No, the real story is that Mr. Myers’ client (allegedly) obeyed an illegal order, violated the Geneva Conventions, and deserves to spend every single minute he gets in Leavenworth—right along side the officers whose orders he obeyed. “I was only following orders” is a chickenshit excuse, especially for an E-6.

Update: More from Xrlq and Steven Taylor, who labels the soldiers “sadistic morons” and catches another soldier pleading “we didn’t know any better,” as well as news that British troops are also accused of abusing Iraqi prisoners.

Wednesday, 28 April 2004

The federalization of crime

There’s a must-read article (no matter what your political leanings are) over at Reason Online, about the federal government’s “ever-expanding criminal code.”

Those of you in Memphis might like to note that the first two cases mentioned by the authors, USA v. Mahoney and USA v. Logan, were tried in Jackson and Memphis, respectively.

Wednesday, 21 April 2004

Gitmo'd

Professor Bainbridge thinks some branches of government are more co-equal than others:

Reading the accounts of the Supreme Court’s oral argument yesterday on the Guantanamo prisoner appeal, I am struck yet again by the unweening arrogance of the US judiciary. Set aside the substantive merits of the case, of which I believe Justice Jackson’s aphorism “the Constitution is not a suicide pact” more than adequately disposes (see also my friend and colleague Eugene Volokh’s more substantive critique). Instead, consider how offended some members of the Court seemed to be by the notion that any aspect of American life might lie outside their reach. Breyer, for example, complained: “It seems rather contrary to an idea of a Constitution with three branches that the executive would be free to do whatever they want, whatever they want without a check.”

Apparently only the Supreme Court is “free to do whatever they want… without a check.” If five of the nine unelected old men and women on that court agree, they can strike down any law or executive action. And our elected representatives have essentially no power to constrain them other than the impractical route of amending the Constitution.

In actuality, our elected representatives have a great deal of power to constrain the judiciary: they may, for example, limit its jurisdiction, expand its membership (“court packing”), reduce funding, split circuits, and take myriad other actions designed to frustrate the court.

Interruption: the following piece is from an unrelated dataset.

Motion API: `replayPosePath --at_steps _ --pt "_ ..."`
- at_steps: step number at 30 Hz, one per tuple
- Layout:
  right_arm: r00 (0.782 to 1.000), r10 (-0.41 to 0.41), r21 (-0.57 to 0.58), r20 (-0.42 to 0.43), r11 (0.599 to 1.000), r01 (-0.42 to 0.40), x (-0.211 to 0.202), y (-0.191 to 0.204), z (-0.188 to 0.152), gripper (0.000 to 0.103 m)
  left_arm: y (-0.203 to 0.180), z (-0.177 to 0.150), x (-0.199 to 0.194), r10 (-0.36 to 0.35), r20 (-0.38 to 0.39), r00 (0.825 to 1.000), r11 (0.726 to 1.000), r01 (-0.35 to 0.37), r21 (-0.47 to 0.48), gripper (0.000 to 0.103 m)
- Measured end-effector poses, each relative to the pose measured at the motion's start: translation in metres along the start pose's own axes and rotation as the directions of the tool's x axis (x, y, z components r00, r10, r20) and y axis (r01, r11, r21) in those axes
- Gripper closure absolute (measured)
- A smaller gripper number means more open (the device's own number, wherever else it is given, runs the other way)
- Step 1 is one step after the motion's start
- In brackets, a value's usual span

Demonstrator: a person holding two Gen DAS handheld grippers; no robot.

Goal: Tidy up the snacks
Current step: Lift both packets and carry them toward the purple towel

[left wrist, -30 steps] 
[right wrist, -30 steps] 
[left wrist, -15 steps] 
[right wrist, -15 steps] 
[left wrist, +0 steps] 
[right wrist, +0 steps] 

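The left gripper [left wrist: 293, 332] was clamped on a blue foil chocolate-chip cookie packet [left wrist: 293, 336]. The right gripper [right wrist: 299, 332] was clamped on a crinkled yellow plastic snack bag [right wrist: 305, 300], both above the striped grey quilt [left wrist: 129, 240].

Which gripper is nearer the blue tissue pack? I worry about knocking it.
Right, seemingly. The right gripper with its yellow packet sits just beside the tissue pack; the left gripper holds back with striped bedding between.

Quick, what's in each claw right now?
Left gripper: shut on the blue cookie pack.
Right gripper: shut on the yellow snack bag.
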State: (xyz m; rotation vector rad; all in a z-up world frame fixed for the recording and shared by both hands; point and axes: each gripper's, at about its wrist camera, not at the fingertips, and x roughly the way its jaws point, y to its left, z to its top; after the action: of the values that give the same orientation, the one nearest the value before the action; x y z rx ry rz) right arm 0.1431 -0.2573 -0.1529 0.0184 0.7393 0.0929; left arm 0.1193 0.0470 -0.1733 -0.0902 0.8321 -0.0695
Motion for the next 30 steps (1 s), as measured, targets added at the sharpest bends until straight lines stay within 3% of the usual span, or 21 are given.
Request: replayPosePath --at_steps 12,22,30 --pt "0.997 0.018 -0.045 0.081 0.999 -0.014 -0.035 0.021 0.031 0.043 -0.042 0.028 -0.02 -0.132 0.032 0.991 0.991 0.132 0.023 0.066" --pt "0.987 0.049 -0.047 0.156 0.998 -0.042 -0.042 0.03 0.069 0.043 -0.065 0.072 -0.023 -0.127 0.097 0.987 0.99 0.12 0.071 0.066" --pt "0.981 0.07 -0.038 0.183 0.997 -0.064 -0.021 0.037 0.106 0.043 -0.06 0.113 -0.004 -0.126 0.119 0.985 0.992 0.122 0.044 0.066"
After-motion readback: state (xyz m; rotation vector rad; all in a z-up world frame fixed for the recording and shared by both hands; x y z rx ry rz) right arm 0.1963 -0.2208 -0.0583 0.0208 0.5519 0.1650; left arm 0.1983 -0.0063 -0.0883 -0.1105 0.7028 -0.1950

Lower court judges can, and often do, defy the clear precedent set forth by the Supreme Court. Congress and the president routinely ignore the intent of Supreme Court decisions like INS v. Chadha. The Supreme Court has no police power to compel compliance with its decisions; President Eisenhower sent the National Guard to Little Rock, not Earl Warren, while President Jackson gave the (figurative, if not literal) finger to the Court when it told him to stop deporting the Cherokees.

Heck, good money says that if the Supremes had done what almost all agree now is the right thing in Korematsu, and said Japanese-Americans were being deprived of their rights by being interred, it wouldn’t have made the least bit of difference. And, should the Court actually agree with the Gitmo detainees’ case, and if the hypothetical Reinhardt decision comes that some detainees should be released, I’m not expecting the administration to be in any hurry whatsoever to comply—more likely, they’ll just ship them off to the Mossad or something.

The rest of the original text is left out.